# Algorithms: Balancing

Monday, Feb 6, 2017
Section: Home / Post
Categories: Computer Science,
Tags: Algorithms, Graphs,

Balancing in algorithms refers to minimizing the complexity of an algorithm by making sure that its constituent parts share the load efficiently. It is not a technique for solving problems. Instead it helps us understand how an existing solution may be optimized.

## The theory of balancing

Say there is a problem of size $$n$$. The problem is such that it can be broken down into a sequence of smaller problems. There are many ways the problem can be broken down:

Solve the problem in 1 chunk: $$T(n) = f(n)$$

Or solve the problem in chunks of 5: $$T(n) = f(5) + f(n/5)$$

Of course, the relations above are not unique. There are a multitude of ways that problems can be abstracted. But the question arises: what division of load is best?

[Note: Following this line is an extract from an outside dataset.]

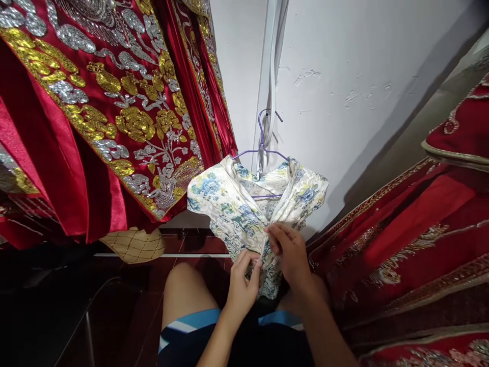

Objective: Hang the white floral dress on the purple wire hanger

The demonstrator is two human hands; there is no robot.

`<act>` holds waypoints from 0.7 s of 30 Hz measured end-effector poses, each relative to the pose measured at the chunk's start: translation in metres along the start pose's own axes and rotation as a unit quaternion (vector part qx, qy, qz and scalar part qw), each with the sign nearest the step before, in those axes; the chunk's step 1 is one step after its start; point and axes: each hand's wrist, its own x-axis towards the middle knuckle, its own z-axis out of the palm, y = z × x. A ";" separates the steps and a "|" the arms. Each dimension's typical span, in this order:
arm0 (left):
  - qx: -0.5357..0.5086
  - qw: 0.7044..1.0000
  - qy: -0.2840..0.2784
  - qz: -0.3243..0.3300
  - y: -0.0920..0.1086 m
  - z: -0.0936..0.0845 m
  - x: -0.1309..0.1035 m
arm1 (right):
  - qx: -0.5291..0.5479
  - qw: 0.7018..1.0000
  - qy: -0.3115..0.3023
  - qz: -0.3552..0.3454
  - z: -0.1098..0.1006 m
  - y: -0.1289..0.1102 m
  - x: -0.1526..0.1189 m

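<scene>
snugly, left grip (243,279) and right grip (291,251) pinch the blouse (240,213) edge, open wall (336,122) rightward.

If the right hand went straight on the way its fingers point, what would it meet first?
The front of the floral garment, most likely; the right hand appears to be touching it, though depth is unclear.

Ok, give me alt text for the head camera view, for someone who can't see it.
A person's left hand and right hand pinch the front of a floral top on a purple hanger, before a pale wall. Richly decorated red garments flank it on both sides.
</scene>
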 end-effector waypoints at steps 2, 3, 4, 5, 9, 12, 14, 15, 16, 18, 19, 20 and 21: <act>0.008 0.999 -0.033 -0.006 0.001 -0.004 -0.001 | 0.004 1.000 0.008 -0.003 0.003 -0.018 0.017; 0.010 0.999 -0.051 -0.006 0.002 -0.006 -0.001 | 0.008 1.000 0.008 0.000 0.005 -0.027 0.025; 0.012 0.998 -0.068 -0.006 0.003 -0.009 -0.002 | 0.015 1.000 0.002 0.004 0.007 -0.036 0.032; 0.013 0.996 -0.083 -0.006 0.005 -0.012 -0.002 | 0.024 1.000 -0.014 0.011 0.009 -0.045 0.039; 0.034 0.990 -0.134 -0.004 0.011 -0.026 0.002 | 0.073 0.993 -0.086 0.035 0.018 -0.074 0.062; 0.080 0.983 -0.167 -0.006 0.011 -0.032 0.007 | 0.086 0.989 -0.109 0.044 0.021 -0.091 0.075; 0.118 0.976 -0.183 -0.009 0.007 -0.033 0.009 | 0.086 0.989 -0.115 0.039 0.022 -0.098 0.081; 0.135 0.973 -0.188 -0.011 0.005 -0.033 0.010 | 0.084 0.989 -0.117 0.033 0.023 -0.100 0.083; 0.148 0.970 -0.192 -0.014 0.002 -0.032 0.012 | 0.079 0.990 -0.118 0.024 0.023 -0.101 0.084; 0.164 0.965 -0.202 -0.017 0.000 -0.032 0.018 | 0.058 0.991 -0.118 0.004 0.024 -0.099 0.084; 0.165 0.965 -0.205 -0.009 0.002 -0.033 0.024 | 0.043 0.992 -0.115 -0.010 0.024 -0.096 0.082; 0.161 0.966 -0.204 0.006 0.006 -0.035 0.032 | 0.028 0.993 -0.109 -0.025 0.024 -0.093 0.080; 0.151 0.969 -0.193 0.029 0.012 -0.037 0.041 | 0.013 0.994 -0.101 -0.040 0.025 -0.090 0.078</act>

Let’s assume we want to break down the problem into $$g(n)$$ chunks. Then the size of the sub-problem becomes $$n/g(n)$$. The time to solve the problem becomes: $$T(n) = f(g(n)) + f(n/g(n))$$

In $$big-O$$ notation: $$O(T(n)) = O(f(g(n))) + O(f(n/g(n)))$$

We need to minimize $$O(T(n))$$. Notice that the sum will be dominated by whichever term is larger on the right hand side. Which means that $$f(g(n))$$ and $$f(n/g(n))$$ must be within a constant factor of each other. Essentially, in $$big-O$$ terms: $$f(g(n)) = f(n/g(n))$$

Solving this for $$g(n)$$ gives us the ideal size for partitioning the problem. For simplicity, assume that $$f(n) = n$$, then: $$g(n) = {n \over g(n)}$$ $$\therefore g(n) = \sqrt{n}$$

## Example: The egg dropping problem

Problem: Say you have 2 eggs and a building with $$n$$ storeys. You want to find the storey that will cause the egg to break when dropped from it. What is the fastest way to figure it out?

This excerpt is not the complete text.